Effectiveness of Oral Cholera Vaccine Proven for First Time in a “Real” Cholera-Endemic Setting
- Results published in the authoritative British medical journal The Lancet of a major large-scale study in Dhaka, Bangladesh showed that the vaccine had protection of 53%
- Vaccine, when combined with other anti-cholera measures, had protection of 58%
- Vaccine was developed by the International Vaccine Institute through a public-private partnership with India, Vietnam, Sweden, Korean and the United States
SEOUL, REPUBLIC OF KOREA – The oral cholera vaccine (OCV), Shanchol, which was developed by the International Vaccine Institute (IVI) was demonstrated to be effective in preventing cholera in a cholera-endemic region through a pivotal clinical study. It was the first large-scale study to show the effectiveness of the OCV in a real-life setting when the vaccine was delivered through the government public health system.
The findings were published in The Lancet on July 8. The study, which involved 270,000 participants in Dhaka, Bangladesh, showed the OCV (Shanchol) had a protection of 53% when people were vaccinated alone and of 58% when they were vaccinated in addition to preventive interventions such as hand-washing. Surprisingly, the vaccine worked better than supplying participants with chlorine for their water or soap for hand-washing, which are traditional preventive measures against cholera.
Shanchol was specifically developed for use in developing countries through a public-private partnership led by IVI with partners from India, Vietnam, and Sweden, and with support from the Bill & Melinda Gates Foundation, and the governments of Kore and Sweden. It was prequalified by the World Health Organization (WHO) in September, 2011.
Since its introduction on the market, IVI has delivered the vaccine to countries affected by cholera such as India, Ethiopia, and Malawi. The OCV was used for an emergency cholera vaccination campaign in Nsanje District in southern Malawi in response to concerns over a rapidly spreading cholera outbreak from April to May this year. The campaign was conducted by IVI in collaboration with partners such as WHO and Malawi’s Ministry of Health and with support from Kia Motors and the Korean Ministry of Foreign Affairs. In addition, IVI conducted a cholera vaccination campaign in Oromia Region, Ethiopia in early 2015 in collaboration with the Ethiopian Public Health Institute (EPHI) and LG Electronics.
"The study results adds to the growing body of evidence that vaccination can effectively prevent cholera in both endemic and epidemic situations,” said Dr. Jerome Kim, IVI’s Director General. “The oral cholera vaccine has successfully controlled the spread of cholera in countries such as Haiti, South Sudan, Guinea and Malawi; therefore this study scientifically confirms what we already know - the oral cholera vaccine works and it is a powerful public health tool to control cholera when used in conjunction with other interventions.”
He also said, “IVI will continue its efforts in preventing cholera and other neglected diseases through the discovery, development and delivery of effective vaccines and strengthening of our relationships with partners.”
Currently, there is only one manufacturer for the OCV (Shanchol is produced by Shantha Biotechnics of India, an affiliate of the Sanofi Group). To ensure a sufficient supply of the OCV for the global public market, IVI has been collaborating with a Korean vaccine manufacturer, EuBiologics Co., Ltd. (EuBiologics). IVI has been working with EuBiologics since 2010 on technology transfer and clinical development of their OCV (Euvichol). In January this year, export licensure was obtained for Euvichol from the Korean Ministry of Food & Drug Safety and it is expected to be WHO prequalified in 2016. Euvichol is projected to be even lower in price than Shanchol ($3.70 for two doses).
In addition, IVI has been partnering with Incepta Vaccine Ltd. of Bangladesh since 2014 to supply OCV for the domestic market since cholera is highly endemic in Bangladesh. Technology transfer was completed’ and IVI is currently providing support to Incepta on the clinical development.

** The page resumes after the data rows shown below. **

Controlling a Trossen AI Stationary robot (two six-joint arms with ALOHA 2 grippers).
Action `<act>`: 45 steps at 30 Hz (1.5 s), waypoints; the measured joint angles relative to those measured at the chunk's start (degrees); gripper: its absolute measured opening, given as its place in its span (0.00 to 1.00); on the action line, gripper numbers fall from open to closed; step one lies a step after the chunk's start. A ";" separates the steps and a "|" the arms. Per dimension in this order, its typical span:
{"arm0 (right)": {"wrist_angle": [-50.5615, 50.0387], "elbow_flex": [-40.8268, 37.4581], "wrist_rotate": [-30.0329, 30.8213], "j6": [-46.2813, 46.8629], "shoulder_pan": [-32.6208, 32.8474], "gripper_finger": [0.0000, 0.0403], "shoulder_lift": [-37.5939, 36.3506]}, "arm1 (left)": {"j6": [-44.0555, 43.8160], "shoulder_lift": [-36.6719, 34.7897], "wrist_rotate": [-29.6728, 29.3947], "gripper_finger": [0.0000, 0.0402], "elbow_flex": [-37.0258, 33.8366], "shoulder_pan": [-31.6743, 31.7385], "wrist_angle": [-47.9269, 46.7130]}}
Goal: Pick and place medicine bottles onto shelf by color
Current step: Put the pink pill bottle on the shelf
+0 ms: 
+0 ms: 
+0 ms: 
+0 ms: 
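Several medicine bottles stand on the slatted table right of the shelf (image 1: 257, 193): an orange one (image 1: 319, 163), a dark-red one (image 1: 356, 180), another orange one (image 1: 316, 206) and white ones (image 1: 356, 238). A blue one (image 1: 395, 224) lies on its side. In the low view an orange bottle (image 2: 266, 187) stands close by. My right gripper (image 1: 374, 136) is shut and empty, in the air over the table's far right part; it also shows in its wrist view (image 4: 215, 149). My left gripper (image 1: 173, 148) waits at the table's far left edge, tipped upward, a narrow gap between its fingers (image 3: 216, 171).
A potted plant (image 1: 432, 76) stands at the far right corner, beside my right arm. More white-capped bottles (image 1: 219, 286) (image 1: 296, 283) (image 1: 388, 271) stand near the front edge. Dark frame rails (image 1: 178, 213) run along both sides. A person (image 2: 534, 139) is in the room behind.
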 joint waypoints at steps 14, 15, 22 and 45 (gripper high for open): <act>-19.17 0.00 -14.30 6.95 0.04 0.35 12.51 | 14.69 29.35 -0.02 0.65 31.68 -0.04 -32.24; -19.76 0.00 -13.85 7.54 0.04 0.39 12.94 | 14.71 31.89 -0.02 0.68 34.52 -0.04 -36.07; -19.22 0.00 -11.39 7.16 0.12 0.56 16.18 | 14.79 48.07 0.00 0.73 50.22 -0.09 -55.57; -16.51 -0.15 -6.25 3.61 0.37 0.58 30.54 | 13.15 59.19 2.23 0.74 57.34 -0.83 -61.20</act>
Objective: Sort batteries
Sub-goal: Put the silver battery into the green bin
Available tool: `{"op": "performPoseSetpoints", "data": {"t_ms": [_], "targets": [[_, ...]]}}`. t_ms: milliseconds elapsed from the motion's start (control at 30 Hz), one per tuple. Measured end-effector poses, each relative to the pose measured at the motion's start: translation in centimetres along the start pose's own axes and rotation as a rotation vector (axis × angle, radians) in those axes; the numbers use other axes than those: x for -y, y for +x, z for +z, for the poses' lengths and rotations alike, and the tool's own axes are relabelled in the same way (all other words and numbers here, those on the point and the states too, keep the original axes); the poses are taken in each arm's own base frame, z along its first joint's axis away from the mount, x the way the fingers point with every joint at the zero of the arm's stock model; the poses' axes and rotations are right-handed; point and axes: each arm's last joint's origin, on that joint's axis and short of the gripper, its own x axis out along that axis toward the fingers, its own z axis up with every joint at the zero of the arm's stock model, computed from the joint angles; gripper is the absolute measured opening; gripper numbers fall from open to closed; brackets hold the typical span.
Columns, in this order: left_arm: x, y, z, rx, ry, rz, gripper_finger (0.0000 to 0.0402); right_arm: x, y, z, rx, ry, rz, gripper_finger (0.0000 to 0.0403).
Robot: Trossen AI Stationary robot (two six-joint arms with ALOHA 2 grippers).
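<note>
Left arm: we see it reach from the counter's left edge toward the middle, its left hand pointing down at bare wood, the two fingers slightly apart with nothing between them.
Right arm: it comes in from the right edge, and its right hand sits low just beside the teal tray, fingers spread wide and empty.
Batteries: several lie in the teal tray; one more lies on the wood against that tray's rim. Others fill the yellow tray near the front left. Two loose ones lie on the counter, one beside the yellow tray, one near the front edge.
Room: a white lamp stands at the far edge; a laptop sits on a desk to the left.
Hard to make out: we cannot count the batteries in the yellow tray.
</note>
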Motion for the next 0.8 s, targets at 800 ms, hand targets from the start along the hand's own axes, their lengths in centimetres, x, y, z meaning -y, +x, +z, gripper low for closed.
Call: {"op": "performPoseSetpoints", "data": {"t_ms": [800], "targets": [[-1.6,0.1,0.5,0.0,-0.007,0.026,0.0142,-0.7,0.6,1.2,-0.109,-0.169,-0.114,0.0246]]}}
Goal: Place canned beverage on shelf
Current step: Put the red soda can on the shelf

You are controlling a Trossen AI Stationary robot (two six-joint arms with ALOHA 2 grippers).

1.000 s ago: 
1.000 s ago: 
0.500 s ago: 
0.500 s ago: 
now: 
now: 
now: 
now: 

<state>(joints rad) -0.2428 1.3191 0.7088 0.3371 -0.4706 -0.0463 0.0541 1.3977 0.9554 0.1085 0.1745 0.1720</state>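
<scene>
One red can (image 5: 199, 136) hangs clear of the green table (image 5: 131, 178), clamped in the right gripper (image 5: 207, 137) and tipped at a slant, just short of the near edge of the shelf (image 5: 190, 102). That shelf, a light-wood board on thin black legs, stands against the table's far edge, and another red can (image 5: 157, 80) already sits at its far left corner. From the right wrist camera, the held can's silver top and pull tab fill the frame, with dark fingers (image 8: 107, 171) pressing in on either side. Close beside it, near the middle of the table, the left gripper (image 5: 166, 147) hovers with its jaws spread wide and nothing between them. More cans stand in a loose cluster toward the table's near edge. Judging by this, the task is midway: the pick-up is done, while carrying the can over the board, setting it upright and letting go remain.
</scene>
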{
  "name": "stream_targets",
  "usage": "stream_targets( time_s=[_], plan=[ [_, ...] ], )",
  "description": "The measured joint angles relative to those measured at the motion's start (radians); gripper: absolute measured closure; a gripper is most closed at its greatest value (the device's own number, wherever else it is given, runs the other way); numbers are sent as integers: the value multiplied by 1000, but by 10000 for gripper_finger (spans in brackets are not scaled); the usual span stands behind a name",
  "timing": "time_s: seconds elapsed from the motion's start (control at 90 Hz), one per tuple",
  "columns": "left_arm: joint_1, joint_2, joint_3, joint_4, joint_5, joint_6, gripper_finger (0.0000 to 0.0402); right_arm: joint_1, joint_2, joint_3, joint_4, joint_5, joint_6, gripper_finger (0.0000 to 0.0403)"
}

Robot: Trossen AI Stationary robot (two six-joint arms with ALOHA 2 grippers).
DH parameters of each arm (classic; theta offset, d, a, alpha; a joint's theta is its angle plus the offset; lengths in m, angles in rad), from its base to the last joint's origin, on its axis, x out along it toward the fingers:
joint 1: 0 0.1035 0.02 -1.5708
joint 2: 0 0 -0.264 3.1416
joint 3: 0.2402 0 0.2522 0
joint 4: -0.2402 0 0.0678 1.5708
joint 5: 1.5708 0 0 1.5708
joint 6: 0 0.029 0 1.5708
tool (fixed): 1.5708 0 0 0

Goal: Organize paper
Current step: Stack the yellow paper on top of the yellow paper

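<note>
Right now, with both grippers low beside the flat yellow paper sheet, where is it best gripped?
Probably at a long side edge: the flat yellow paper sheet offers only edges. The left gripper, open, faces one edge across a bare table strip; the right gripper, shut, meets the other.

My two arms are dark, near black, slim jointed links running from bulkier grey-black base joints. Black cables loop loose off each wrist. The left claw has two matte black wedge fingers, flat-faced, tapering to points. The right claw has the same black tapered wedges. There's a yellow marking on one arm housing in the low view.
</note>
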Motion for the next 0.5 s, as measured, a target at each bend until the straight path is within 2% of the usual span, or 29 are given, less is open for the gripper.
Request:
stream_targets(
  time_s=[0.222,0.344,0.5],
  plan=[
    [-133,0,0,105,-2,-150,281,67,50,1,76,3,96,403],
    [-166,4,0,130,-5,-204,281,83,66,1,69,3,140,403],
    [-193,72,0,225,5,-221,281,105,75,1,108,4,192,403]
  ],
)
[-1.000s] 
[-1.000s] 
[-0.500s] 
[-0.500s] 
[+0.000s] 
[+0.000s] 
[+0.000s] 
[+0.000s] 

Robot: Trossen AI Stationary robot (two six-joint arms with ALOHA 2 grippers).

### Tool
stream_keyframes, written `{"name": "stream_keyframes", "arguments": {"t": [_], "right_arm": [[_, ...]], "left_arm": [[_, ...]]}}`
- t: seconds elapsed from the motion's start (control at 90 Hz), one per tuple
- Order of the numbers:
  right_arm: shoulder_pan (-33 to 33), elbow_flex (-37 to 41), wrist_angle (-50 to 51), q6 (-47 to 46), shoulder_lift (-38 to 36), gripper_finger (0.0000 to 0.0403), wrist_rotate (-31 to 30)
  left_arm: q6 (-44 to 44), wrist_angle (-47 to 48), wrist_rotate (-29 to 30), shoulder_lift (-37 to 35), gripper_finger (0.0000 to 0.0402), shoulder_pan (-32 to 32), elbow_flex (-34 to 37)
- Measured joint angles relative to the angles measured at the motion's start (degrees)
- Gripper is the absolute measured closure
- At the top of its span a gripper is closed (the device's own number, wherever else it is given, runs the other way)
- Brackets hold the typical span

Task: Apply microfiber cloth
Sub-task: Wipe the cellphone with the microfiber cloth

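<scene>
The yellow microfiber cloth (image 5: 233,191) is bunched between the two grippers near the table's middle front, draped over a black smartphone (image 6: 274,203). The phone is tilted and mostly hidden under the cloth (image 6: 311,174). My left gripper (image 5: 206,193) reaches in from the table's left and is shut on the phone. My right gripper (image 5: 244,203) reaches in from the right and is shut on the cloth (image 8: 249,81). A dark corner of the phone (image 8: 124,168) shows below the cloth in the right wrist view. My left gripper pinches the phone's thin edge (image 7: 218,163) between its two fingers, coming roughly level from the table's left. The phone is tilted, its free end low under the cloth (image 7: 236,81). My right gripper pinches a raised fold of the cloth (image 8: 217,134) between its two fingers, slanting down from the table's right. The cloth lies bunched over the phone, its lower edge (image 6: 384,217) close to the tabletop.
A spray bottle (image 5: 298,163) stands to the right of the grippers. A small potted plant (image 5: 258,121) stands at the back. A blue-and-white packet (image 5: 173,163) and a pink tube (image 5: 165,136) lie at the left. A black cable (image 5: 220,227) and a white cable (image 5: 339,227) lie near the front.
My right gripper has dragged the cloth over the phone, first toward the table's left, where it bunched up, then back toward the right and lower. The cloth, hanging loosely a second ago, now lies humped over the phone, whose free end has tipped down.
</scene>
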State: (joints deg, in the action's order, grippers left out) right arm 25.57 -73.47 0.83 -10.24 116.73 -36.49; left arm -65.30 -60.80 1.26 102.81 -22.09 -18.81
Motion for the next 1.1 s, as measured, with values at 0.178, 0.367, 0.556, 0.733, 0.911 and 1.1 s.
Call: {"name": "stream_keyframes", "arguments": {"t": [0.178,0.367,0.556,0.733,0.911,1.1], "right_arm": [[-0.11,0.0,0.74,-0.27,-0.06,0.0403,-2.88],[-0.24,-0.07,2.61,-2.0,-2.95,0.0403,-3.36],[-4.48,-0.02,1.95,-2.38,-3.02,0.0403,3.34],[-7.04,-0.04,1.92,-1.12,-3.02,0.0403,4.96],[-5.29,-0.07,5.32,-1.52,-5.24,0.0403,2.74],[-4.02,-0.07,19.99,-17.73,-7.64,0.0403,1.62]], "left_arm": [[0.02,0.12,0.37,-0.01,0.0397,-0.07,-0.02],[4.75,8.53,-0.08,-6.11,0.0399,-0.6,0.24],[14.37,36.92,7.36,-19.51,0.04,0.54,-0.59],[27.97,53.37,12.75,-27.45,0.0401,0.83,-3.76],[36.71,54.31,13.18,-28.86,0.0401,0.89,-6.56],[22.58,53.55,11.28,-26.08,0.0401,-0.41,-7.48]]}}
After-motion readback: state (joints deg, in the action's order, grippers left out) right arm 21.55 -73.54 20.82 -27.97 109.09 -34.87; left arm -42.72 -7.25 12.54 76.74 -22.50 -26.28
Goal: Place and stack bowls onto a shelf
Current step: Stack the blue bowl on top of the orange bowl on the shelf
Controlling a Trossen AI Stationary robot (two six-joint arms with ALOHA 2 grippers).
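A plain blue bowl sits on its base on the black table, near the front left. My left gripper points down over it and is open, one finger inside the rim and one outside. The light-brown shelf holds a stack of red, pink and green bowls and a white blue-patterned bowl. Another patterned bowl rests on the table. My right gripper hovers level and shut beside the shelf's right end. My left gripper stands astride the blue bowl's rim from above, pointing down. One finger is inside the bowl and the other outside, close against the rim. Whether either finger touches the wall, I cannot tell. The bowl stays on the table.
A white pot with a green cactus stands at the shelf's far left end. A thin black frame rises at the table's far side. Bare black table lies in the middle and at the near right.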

Cholera is a potentially fatal infectious disease that causes acute watery diarrhea. If not properly treated, it can result in death within hours from infection. It is spread through contaminated food or water and often occurs in impoverished settings where there is overcrowding, lack of clean water, and limited sanitation and hygiene. According to the WHO, approximately 3-5 million cases and 100,000 deaths occur each year from cholera in developing countries.
The International Vaccine Institute (IVI) is the world’s only international organization devoted exclusively to discovering, developing and delivering new and improved vaccines to protect the world’s poorest people, especially children in developing countries. Established in 1997, IVI operates as an independent international organization under a treaty signed by 35 countries and the World Health Organization. The Institute conducts research at its headquarters in Seoul, Republic of Korea and in more than 20 countries of Asia, Africa and Latin America on vaccines against enteric and diarrheal infections, as well as dengue fever. For more information, please visit www.ivi.int.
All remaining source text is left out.